Saat Austin kembali ke motornya, Mario dengan lembut menarik istrinya kedalam rumah sambil memperhatikan Austin yang mulai menyalakan kembali mesin motornya.
"Mama kenapa galak begitu sih? Kalau ternyata dia pacarnya Nadia, gimana?" Tanyanya pelan.

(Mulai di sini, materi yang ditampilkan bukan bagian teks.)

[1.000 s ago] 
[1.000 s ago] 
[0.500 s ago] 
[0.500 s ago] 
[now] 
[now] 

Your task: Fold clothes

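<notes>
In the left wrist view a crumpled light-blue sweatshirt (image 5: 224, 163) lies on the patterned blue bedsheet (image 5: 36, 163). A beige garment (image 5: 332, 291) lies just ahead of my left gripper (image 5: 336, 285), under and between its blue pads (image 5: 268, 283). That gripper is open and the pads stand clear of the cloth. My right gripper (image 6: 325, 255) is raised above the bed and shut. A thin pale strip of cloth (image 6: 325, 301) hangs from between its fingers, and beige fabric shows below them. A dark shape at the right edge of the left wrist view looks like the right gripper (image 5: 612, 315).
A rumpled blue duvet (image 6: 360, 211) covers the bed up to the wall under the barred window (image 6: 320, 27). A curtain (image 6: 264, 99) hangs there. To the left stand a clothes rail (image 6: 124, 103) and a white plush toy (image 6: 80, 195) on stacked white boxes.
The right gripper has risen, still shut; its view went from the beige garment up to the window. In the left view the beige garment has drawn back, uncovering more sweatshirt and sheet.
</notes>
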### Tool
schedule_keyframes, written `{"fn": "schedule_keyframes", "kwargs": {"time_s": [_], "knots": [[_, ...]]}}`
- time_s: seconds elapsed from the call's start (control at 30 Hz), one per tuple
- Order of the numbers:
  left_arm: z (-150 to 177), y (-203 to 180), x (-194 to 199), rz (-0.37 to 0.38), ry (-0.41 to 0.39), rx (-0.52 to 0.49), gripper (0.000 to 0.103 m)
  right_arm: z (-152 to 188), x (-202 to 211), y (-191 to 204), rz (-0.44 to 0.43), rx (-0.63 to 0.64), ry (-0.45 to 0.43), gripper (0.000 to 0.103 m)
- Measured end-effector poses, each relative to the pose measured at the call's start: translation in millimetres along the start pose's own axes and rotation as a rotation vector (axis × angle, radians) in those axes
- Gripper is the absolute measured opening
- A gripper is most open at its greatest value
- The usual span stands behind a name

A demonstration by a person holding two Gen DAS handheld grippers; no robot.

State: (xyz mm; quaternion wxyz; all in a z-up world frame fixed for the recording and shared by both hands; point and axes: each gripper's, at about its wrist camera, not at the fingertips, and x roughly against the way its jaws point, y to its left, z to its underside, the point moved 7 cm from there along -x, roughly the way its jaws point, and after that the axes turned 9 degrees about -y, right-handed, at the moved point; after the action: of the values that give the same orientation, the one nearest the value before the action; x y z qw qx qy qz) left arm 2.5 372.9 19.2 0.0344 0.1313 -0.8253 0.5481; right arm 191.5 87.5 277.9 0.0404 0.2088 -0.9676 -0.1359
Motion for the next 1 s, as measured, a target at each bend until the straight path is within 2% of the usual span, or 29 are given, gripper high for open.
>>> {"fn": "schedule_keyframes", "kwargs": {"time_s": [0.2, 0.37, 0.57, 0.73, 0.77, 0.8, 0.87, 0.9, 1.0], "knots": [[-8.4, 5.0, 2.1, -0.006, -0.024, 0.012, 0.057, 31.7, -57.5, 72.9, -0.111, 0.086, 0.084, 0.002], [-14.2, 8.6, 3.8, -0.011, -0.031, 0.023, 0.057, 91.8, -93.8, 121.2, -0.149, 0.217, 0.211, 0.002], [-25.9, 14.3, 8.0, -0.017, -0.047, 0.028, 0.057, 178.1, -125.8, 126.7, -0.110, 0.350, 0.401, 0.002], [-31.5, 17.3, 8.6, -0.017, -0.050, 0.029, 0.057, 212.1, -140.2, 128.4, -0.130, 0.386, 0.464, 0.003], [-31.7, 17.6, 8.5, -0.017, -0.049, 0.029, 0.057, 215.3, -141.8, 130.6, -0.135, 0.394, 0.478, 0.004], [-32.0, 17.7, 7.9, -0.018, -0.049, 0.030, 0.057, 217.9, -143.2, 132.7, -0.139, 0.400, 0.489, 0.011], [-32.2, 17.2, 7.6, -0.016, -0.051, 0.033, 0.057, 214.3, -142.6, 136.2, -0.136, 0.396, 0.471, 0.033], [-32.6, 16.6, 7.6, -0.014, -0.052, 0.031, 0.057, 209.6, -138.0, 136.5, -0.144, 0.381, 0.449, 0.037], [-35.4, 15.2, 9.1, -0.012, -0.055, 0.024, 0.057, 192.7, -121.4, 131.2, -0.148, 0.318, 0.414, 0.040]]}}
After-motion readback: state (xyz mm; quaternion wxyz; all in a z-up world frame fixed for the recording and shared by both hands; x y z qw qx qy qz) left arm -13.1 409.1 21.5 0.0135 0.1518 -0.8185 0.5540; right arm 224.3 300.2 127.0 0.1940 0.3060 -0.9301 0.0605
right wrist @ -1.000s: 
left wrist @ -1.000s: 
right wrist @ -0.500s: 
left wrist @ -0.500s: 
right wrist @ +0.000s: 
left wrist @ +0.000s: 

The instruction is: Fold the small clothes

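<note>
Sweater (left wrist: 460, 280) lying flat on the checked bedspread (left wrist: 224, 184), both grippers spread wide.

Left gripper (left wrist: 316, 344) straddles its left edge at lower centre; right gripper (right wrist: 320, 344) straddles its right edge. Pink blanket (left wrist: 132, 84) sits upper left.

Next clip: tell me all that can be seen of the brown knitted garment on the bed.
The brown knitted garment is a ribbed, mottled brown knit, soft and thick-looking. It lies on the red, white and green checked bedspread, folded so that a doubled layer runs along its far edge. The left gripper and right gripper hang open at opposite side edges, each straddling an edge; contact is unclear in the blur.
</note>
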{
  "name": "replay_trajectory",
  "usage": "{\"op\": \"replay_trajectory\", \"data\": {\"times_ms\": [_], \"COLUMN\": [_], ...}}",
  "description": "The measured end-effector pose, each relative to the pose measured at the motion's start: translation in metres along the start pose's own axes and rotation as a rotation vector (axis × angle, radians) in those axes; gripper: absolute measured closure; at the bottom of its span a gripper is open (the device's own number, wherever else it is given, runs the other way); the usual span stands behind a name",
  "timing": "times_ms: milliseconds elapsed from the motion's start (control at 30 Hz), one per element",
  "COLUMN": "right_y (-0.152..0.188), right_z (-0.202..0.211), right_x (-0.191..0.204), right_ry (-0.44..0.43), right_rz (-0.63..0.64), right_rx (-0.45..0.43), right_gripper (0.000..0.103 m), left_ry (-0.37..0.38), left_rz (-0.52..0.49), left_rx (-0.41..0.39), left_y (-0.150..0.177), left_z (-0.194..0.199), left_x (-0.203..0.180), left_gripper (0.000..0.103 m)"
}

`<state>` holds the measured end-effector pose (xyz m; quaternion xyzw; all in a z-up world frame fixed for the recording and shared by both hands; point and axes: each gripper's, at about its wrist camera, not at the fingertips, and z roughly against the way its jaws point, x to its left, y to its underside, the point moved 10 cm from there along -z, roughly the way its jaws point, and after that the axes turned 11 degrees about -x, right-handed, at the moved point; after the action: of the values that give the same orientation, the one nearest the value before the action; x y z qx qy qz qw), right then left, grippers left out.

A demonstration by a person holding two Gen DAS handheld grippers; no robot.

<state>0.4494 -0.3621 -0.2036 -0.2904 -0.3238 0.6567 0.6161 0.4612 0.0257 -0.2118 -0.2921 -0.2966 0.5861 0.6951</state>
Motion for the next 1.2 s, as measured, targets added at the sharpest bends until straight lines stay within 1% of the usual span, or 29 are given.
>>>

"Justru karena dia pacarnya Nadia, Pak. Anak-anak harus kita awasi dengan ketat, jangan sampai terjerumus kedalam pergaulan bebas, lagian apa pantas Nadia berpacaran dengan orang seperti itu? Mama nggak ngerti kenapa anak muda sekarang suka sekali memakai celana kulit yang ketat begitu, tidak mengerti fashion!" Kesal istrinya mengomel sambil membersihkan sayur tauge yang baru ia beli dari pasar pagi ini, sementara Mario hanya dapat menggelengkan kepalanya beberapa kali.
"Sekarang aku tahu darimana sifat pemarah Nadia berasal!" Ucapnya pelan namun masih bisa terdengar oleh istrinya.
"Ehh Papa lupa, Papa harus membantu Arda membersihkan taman!"